WHAT THIS TASK INVOLVES
When copying the listing below, skip every picture and repeat exactly the lines from the first one through the line that contains "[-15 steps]".

DATA EXTRACT

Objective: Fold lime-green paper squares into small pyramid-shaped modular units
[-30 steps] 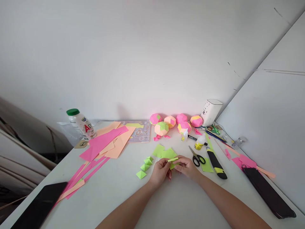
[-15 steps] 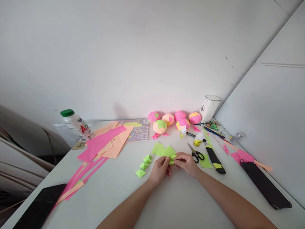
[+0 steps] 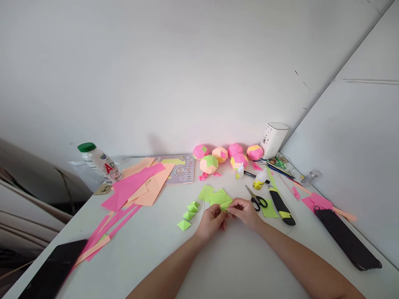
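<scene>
A small folded green paper piece (image 3: 225, 205) is pinched between my left hand (image 3: 211, 221) and my right hand (image 3: 246, 212), whose fingertips nearly meet. Behind it lie flat green sheets (image 3: 219, 197) and a green square (image 3: 206, 193). Several folded green pointed pieces (image 3: 188, 215) form a slanting row to the left of my left hand. Black-handled scissors (image 3: 257, 201) rest just beyond my right hand, beside another green sheet (image 3: 269, 209). The fingers partly cover the held paper.
Several faceted paper balls (image 3: 209, 165) stand along the wall. Two glue bottles (image 3: 259, 180), a cutter (image 3: 282, 207) and a dark phone (image 3: 347, 238) are to the right. Pink sheets (image 3: 132, 187), a white bottle (image 3: 99, 162) and a black device (image 3: 52, 270) are at left.
The held green paper has turned and flattened between my fingers, showing a narrower strip. My left fingers have shifted slightly around it.
</scene>
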Available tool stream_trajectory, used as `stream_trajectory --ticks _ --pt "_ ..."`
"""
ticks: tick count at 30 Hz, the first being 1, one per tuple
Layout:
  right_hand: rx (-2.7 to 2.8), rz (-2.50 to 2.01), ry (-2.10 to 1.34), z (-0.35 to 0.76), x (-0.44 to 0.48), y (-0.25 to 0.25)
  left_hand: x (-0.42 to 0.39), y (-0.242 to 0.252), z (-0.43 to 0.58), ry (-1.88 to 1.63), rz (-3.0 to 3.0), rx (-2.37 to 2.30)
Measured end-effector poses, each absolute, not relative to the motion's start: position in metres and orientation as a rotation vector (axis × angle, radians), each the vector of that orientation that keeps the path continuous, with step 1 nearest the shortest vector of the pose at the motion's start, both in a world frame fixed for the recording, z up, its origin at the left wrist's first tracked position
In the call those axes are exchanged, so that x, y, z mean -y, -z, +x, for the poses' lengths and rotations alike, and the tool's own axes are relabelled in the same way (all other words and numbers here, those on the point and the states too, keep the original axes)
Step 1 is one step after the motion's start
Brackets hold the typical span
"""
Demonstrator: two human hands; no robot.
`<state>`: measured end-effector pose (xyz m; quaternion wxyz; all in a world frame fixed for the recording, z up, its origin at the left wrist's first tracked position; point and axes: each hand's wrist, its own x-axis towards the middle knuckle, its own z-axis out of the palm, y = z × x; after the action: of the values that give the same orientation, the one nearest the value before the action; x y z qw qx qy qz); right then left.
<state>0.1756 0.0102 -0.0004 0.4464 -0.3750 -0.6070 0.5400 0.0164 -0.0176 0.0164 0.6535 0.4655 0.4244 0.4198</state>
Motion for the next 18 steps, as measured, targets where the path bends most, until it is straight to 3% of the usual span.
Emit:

ANSWER TO THE PROBLEM
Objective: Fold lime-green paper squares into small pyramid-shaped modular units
[-30 steps] 
[-15 steps] 

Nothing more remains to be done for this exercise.